**WORK REQUIRED**. Only the pictures should be left out; repeat the rest of the data exactly.

**INFORMATION SHOWN**.
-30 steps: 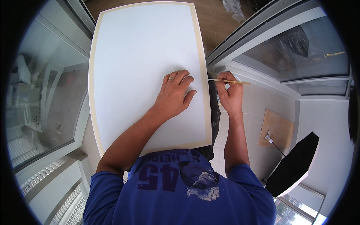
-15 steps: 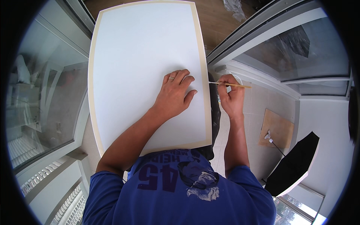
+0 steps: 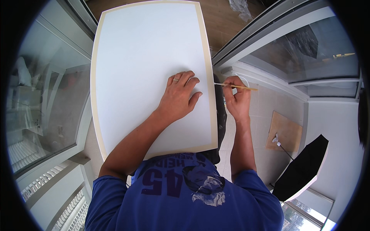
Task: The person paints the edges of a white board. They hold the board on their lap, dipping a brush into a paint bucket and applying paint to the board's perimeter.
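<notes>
A large white board (image 3: 150,50), bordered with beige tape, lies in front of me with its near edge at my body. My left hand (image 3: 178,94) rests on the lower right part of its blank face, fingers loosely apart and slightly curled, a ring on one of them. Just off the board's right edge, my right hand (image 3: 237,99) pinches a slim paintbrush (image 3: 249,89) with a wooden handle. The brush lies nearly level, and its thin pale front end points left, reaching the taped edge. Whether its tip touches the board, I cannot tell.
Framed glass panels stand at left (image 3: 50,96) and upper right (image 3: 308,50). On the right are a brown flat panel (image 3: 285,131) on the tiled floor and a black photo umbrella (image 3: 302,169) on a stand. Crumpled clear plastic (image 3: 241,9) lies at the far end.
Both hands and the brush stay almost in place; the right hand shifts very slightly left. A small yellow patch now shows in the glass at upper right.
</notes>
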`<act>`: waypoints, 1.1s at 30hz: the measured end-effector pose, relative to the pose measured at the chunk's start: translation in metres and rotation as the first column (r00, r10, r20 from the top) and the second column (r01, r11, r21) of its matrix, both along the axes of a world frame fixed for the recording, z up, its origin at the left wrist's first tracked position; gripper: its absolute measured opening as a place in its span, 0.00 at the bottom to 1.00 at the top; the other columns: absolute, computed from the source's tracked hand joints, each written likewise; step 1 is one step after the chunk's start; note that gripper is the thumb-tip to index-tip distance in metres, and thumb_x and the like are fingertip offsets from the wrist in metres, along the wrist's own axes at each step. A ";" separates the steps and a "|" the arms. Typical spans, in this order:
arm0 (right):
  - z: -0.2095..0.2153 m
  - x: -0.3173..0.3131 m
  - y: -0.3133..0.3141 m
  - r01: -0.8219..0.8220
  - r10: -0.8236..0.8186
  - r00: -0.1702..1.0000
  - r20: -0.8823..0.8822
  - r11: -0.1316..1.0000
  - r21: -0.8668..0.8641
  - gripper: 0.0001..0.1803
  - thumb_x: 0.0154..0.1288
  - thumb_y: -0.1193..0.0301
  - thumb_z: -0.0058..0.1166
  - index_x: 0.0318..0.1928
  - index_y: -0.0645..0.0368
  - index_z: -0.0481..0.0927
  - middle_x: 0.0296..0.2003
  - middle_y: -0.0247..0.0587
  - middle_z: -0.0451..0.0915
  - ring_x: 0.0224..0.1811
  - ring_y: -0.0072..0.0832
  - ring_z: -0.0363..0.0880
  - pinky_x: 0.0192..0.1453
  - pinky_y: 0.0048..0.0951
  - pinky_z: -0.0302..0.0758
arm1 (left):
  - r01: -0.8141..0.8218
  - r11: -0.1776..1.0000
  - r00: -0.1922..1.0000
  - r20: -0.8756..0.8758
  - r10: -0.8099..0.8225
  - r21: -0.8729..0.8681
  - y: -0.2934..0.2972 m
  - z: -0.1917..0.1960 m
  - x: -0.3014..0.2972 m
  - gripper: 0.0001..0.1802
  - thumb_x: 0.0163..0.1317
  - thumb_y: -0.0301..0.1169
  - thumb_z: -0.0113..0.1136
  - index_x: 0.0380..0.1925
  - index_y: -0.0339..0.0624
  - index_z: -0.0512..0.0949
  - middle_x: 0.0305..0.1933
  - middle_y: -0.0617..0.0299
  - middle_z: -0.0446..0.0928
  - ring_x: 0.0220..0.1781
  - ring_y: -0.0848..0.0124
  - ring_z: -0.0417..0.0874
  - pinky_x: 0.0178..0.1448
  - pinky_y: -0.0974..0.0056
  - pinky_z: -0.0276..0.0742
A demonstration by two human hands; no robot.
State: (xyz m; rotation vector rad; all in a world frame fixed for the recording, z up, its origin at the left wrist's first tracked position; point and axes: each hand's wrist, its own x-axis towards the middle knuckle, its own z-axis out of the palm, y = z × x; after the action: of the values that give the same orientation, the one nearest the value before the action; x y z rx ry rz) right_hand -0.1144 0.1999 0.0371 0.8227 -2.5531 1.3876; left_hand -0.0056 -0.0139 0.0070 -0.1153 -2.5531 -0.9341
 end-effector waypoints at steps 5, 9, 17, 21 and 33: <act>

**TASK RESPONSE**.
-30 steps: 
-15 steps: 
+0 steps: 
Task: The person paints the edges of a white board. They hold the board on their lap, dipping a brush into a paint bucket and applying paint to the board's perimeter.
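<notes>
A large white board (image 3: 150,50), bordered with beige tape, lies in front of me with its near edge at my body. My left hand (image 3: 178,94) rests on the lower right part of its blank face, fingers loosely apart and slightly curled, a ring on one of them. Just off the board's right edge, my right hand (image 3: 237,99) pinches a slim paintbrush (image 3: 249,89) with a wooden handle. The brush lies nearly level, and its thin pale front end points left, reaching the taped edge. Whether its tip touches the board, I cannot tell.
Framed glass panels stand at left (image 3: 50,96) and upper right (image 3: 308,50). On the right are a brown flat panel (image 3: 285,131) on the tiled floor and a black photo umbrella (image 3: 302,169) on a stand. Crumpled clear plastic (image 3: 241,9) lies at the far end.
Both hands and the brush stay almost in place; the right hand shifts very slightly left. A small yellow patch now shows in the glass at upper right.
</notes>
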`<act>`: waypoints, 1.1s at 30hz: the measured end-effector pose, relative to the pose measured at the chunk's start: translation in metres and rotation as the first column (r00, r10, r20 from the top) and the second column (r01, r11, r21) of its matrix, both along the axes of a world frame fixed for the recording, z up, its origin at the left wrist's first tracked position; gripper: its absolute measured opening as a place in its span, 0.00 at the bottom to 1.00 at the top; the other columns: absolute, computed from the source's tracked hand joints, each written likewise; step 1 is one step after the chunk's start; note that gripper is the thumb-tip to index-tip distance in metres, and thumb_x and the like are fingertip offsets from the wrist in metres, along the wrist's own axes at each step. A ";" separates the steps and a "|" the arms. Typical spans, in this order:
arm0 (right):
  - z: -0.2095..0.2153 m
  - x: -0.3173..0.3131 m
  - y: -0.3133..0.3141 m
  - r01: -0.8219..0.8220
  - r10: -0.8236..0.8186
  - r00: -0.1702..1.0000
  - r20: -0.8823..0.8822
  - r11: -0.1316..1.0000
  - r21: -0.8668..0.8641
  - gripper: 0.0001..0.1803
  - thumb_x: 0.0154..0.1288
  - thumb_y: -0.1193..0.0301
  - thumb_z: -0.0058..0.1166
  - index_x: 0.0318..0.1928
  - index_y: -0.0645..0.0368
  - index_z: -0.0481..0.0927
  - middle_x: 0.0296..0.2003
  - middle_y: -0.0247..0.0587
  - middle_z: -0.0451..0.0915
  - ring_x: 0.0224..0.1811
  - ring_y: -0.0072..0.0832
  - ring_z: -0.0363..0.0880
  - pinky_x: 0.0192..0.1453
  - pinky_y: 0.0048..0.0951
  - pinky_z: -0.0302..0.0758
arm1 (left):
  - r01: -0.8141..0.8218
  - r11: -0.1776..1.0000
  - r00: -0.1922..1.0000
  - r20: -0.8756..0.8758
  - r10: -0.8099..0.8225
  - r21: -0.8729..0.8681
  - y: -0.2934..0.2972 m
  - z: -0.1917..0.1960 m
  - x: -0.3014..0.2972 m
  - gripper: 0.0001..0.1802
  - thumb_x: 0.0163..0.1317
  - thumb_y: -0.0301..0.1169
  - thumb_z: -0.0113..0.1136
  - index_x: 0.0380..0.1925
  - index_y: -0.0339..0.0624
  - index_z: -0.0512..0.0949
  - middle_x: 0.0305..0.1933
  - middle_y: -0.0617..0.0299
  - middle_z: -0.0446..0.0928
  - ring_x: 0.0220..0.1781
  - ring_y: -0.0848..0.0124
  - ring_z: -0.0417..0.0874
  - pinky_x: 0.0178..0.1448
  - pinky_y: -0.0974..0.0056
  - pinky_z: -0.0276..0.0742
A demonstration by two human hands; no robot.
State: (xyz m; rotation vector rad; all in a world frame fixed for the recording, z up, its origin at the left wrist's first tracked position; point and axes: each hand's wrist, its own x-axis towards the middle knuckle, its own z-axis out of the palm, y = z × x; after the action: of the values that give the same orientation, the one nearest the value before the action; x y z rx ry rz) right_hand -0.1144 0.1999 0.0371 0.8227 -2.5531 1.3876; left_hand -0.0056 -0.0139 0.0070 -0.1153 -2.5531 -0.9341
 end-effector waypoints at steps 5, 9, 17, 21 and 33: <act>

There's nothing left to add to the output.